Samoa’s defeats sent England into the quarterfinals and Japan and Argentina to fight over the last berth. Samoa finishes next week against England — a team it has never beaten — with a plan B goal of placing third in the pool to automatically qualify for the 2027 World Cup.

“The best we’ve been was preseason against Ireland when we gave away seven penalties for the whole game,” forwards coach Tom Coventry said on Friday at the team base in Montpellier. “That’s a formula for being in the big matches. It’s just too hard chasing games when you are down on numbers and in the heat.

“You don’t win very often when you only have 14 men on the field for the period of time (33 minutes) that we did (against Japan).

“There are other aspects of our game which weren’t good enough. Our ability to manage the big moments aren’t high and we are just giving away too many penalties and ill-discipline with the cards. We need to sort that out.”

Coventry, involved with Samoa for 12 years, called himself old-fashioned in preferring the players hit another ruck, keep building pressure, and dragging the defense in further.

“Patience is the key, and understanding when it’s time to finish,” he said. “We haven’t really nailed that either and that’s a big part of our game. We look pretty good when we get in behind teams and there are people coming from everywhere and attacking the ball. It’s just our hastiness to finish movements which needs to improve. It’s not good enough at the moment.”

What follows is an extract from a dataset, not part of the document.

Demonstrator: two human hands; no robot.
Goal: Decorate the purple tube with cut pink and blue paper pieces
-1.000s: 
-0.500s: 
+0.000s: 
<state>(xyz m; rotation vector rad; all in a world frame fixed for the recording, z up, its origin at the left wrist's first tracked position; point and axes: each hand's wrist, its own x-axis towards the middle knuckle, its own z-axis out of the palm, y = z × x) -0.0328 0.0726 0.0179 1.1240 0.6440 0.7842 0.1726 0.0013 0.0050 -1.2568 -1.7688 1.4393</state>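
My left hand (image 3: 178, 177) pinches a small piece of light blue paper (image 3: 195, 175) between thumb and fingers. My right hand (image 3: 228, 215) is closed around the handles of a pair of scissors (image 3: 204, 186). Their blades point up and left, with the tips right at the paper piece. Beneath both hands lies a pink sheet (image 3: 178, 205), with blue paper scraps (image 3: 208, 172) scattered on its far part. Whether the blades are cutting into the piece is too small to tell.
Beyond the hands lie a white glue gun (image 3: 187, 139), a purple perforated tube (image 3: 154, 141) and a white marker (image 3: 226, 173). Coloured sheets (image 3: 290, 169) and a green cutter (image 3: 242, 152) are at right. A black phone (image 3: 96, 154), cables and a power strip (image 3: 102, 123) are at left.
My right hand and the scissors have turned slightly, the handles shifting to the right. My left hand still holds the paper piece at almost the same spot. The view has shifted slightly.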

Japan was willing to make 187 tackles — more than twice as many as Samoa — to patiently wait for an isolated ball-carrier to be turned over or forced into a 50/50 pass.

“We managed to go through the middle of the Japanese at times and it was impressive to watch,” Coventry said. “But defenses are very good at not necessarily committing lots of numbers to their breakdown. You have got to be careful about getting the equation right as there’s only a certain amount of times you can manage to pick through the middle of a team without exhausting yourself.”

Fiji, with the benefit of the Drua base, has the template right after curbing its sevens-style excesses and playing with a solid set-piece and discipline; the forwards’ pick-and-goes shorten the defense to give the backs space to hit.

Samoa had eight more days before facing England in Lille to find the balance again between meaningful carries and releasing the backs.

“It is a do or die (for us),” he said.

Coventry expected England to be full strength to prepare for the quarterfinals.

“(England is) very methodical, very accurate, all the things that we’d look to have in our game,” he added, “so I’m not expecting them to take us too lightly.”